[How to complete this task]:
The whole listing should come back exactly as written, except for the pictures.
· · ·
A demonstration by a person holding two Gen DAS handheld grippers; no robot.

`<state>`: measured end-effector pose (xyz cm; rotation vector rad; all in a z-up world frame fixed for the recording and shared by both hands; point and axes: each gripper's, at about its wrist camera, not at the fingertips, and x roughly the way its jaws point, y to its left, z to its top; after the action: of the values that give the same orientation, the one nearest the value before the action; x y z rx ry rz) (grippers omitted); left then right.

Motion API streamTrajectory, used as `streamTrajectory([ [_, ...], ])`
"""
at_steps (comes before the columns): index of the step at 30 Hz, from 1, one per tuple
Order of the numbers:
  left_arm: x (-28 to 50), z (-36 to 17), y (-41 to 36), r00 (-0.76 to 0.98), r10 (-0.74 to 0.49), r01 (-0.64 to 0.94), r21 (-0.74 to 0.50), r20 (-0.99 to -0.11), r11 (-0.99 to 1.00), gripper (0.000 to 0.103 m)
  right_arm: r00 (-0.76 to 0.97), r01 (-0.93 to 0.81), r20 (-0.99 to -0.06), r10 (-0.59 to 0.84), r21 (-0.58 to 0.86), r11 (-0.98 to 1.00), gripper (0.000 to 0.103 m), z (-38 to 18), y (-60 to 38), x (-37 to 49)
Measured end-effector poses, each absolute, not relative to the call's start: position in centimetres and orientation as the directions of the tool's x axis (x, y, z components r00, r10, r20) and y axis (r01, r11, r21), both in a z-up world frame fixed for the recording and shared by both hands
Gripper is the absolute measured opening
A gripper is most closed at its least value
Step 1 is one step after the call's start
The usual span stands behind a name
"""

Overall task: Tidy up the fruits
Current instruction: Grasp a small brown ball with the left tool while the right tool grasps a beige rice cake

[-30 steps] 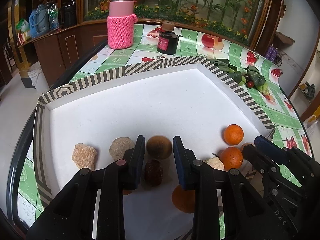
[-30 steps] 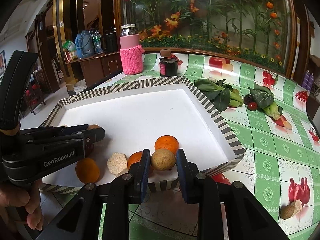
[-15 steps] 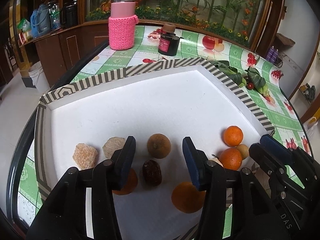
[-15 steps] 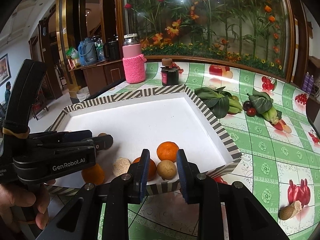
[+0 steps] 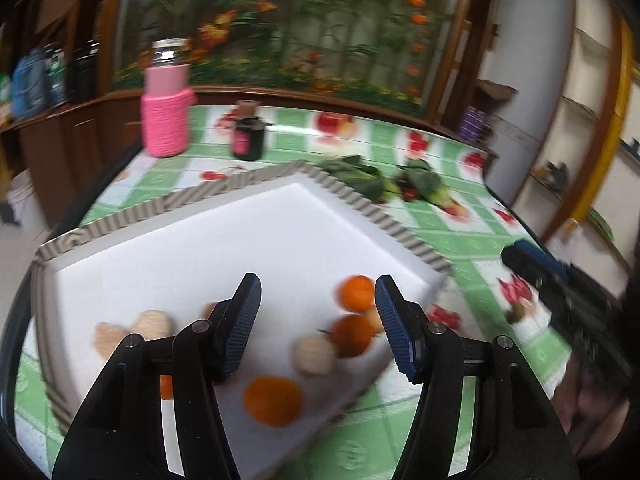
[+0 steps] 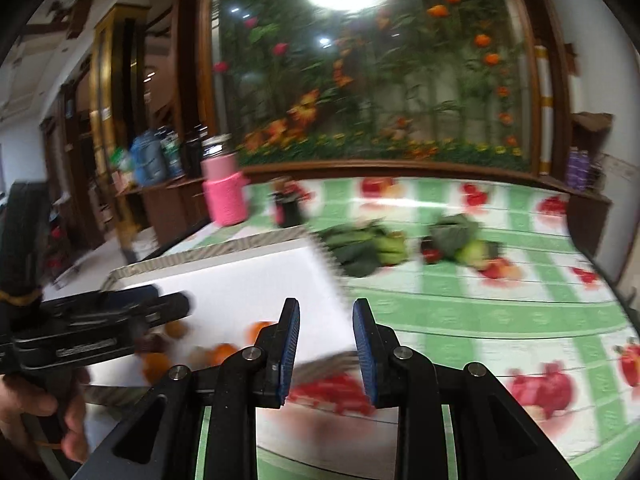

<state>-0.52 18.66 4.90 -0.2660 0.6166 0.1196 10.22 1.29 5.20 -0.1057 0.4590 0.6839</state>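
Blurred orange and tan fruits [image 5: 352,334]

I see the fruits lying loose at the near end of the white tray [image 5: 248,248]: three oranges [image 5: 273,401] [image 5: 352,335] [image 5: 357,293], a pale round fruit [image 5: 315,355] touching the middle orange, and two tan lumps [image 5: 154,323] at the left. Motion blur hides finer detail.

Pink-sleeved bottle [image 5: 167,115] beside dark jar [image 5: 249,138], leafy greens [image 5: 357,178] apart.
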Motion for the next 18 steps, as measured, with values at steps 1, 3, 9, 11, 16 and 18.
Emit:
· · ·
[Solution for this task]:
A demonstration by a person holding two Gen DAS handheld grippers; no robot.

`<state>`: measured end-effector pose (xyz cm; rotation vector rad; all in a z-up world frame fixed for the recording and shared by both hands; point and axes: each gripper's, at about its wrist camera, not at the fingertips, and x roughly the way its jaws point, y to its left, z to its top; after the action: of the values that give the same orientation, the one nearest the value before the action; x y z rx ry rz) (grippers omitted); left then right.

Motion API streamTrajectory, used as `streamTrajectory([ [_, ...], ])`
"""
at_steps (comes before the columns): index of the step at 30 Hz, from 1, one per tuple
Order of the numbers:
  left_arm: x (-28 to 50), z (-36 to 17), y (-41 to 36), r00 (-0.76 to 0.98), r10 (-0.74 to 0.49), r01 (-0.64 to 0.94), r21 (-0.74 to 0.50), r20 (-0.99 to -0.11), r11 (-0.99 to 1.00), gripper (0.000 to 0.103 m)
  right_arm: r00 (-0.76 to 0.97), r01 (-0.93 to 0.81), r20 (-0.99 to -0.06), r10 (-0.59 to 0.84), r21 (-0.58 to 0.86), r11 (-0.98 to 1.00), gripper (0.000 to 0.103 m), z (-38 to 18), y (-60 to 38), x (-37 to 49)
Measured end-effector poses, each absolute, not relative to the call's start: position in centimetres and orientation as the directions of the tool's x axis (x, y, z components r00, r10, r20) and y axis (r01, r11, r21), both in a z-up world frame fixed for the recording and shared by both hands
Gripper is the absolute measured opening
A gripper is most closed at its least value
Step 1 is one step after the call's start
The usual span stands behind a name
"""

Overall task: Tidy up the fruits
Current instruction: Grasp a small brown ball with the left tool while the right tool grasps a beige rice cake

[-30 steps] 
[-30 steps] 
[-15 steps] 
[-15 steps] 
[+0 steps] 
[+0 steps] 

<state>-0.52 18.66 4.90 -0.2660 0.6166 0.1196 10.22 1.29 5.20 -0.1057 0.4590 0.6839</state>
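Blurred orange and tan fruits [image 5: 352,334]

I see the fruits lying loose at the near end of the white tray [image 5: 248,248]: three oranges [image 5: 273,401] [image 5: 352,335] [image 5: 357,293], a pale round fruit [image 5: 315,355] touching the middle orange, and two tan lumps [image 5: 154,323] at the left. Motion blur hides finer detail.

Pink-sleeved bottle [image 5: 167,115] beside dark jar [image 5: 249,138], leafy greens [image 5: 357,178] apart.
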Motion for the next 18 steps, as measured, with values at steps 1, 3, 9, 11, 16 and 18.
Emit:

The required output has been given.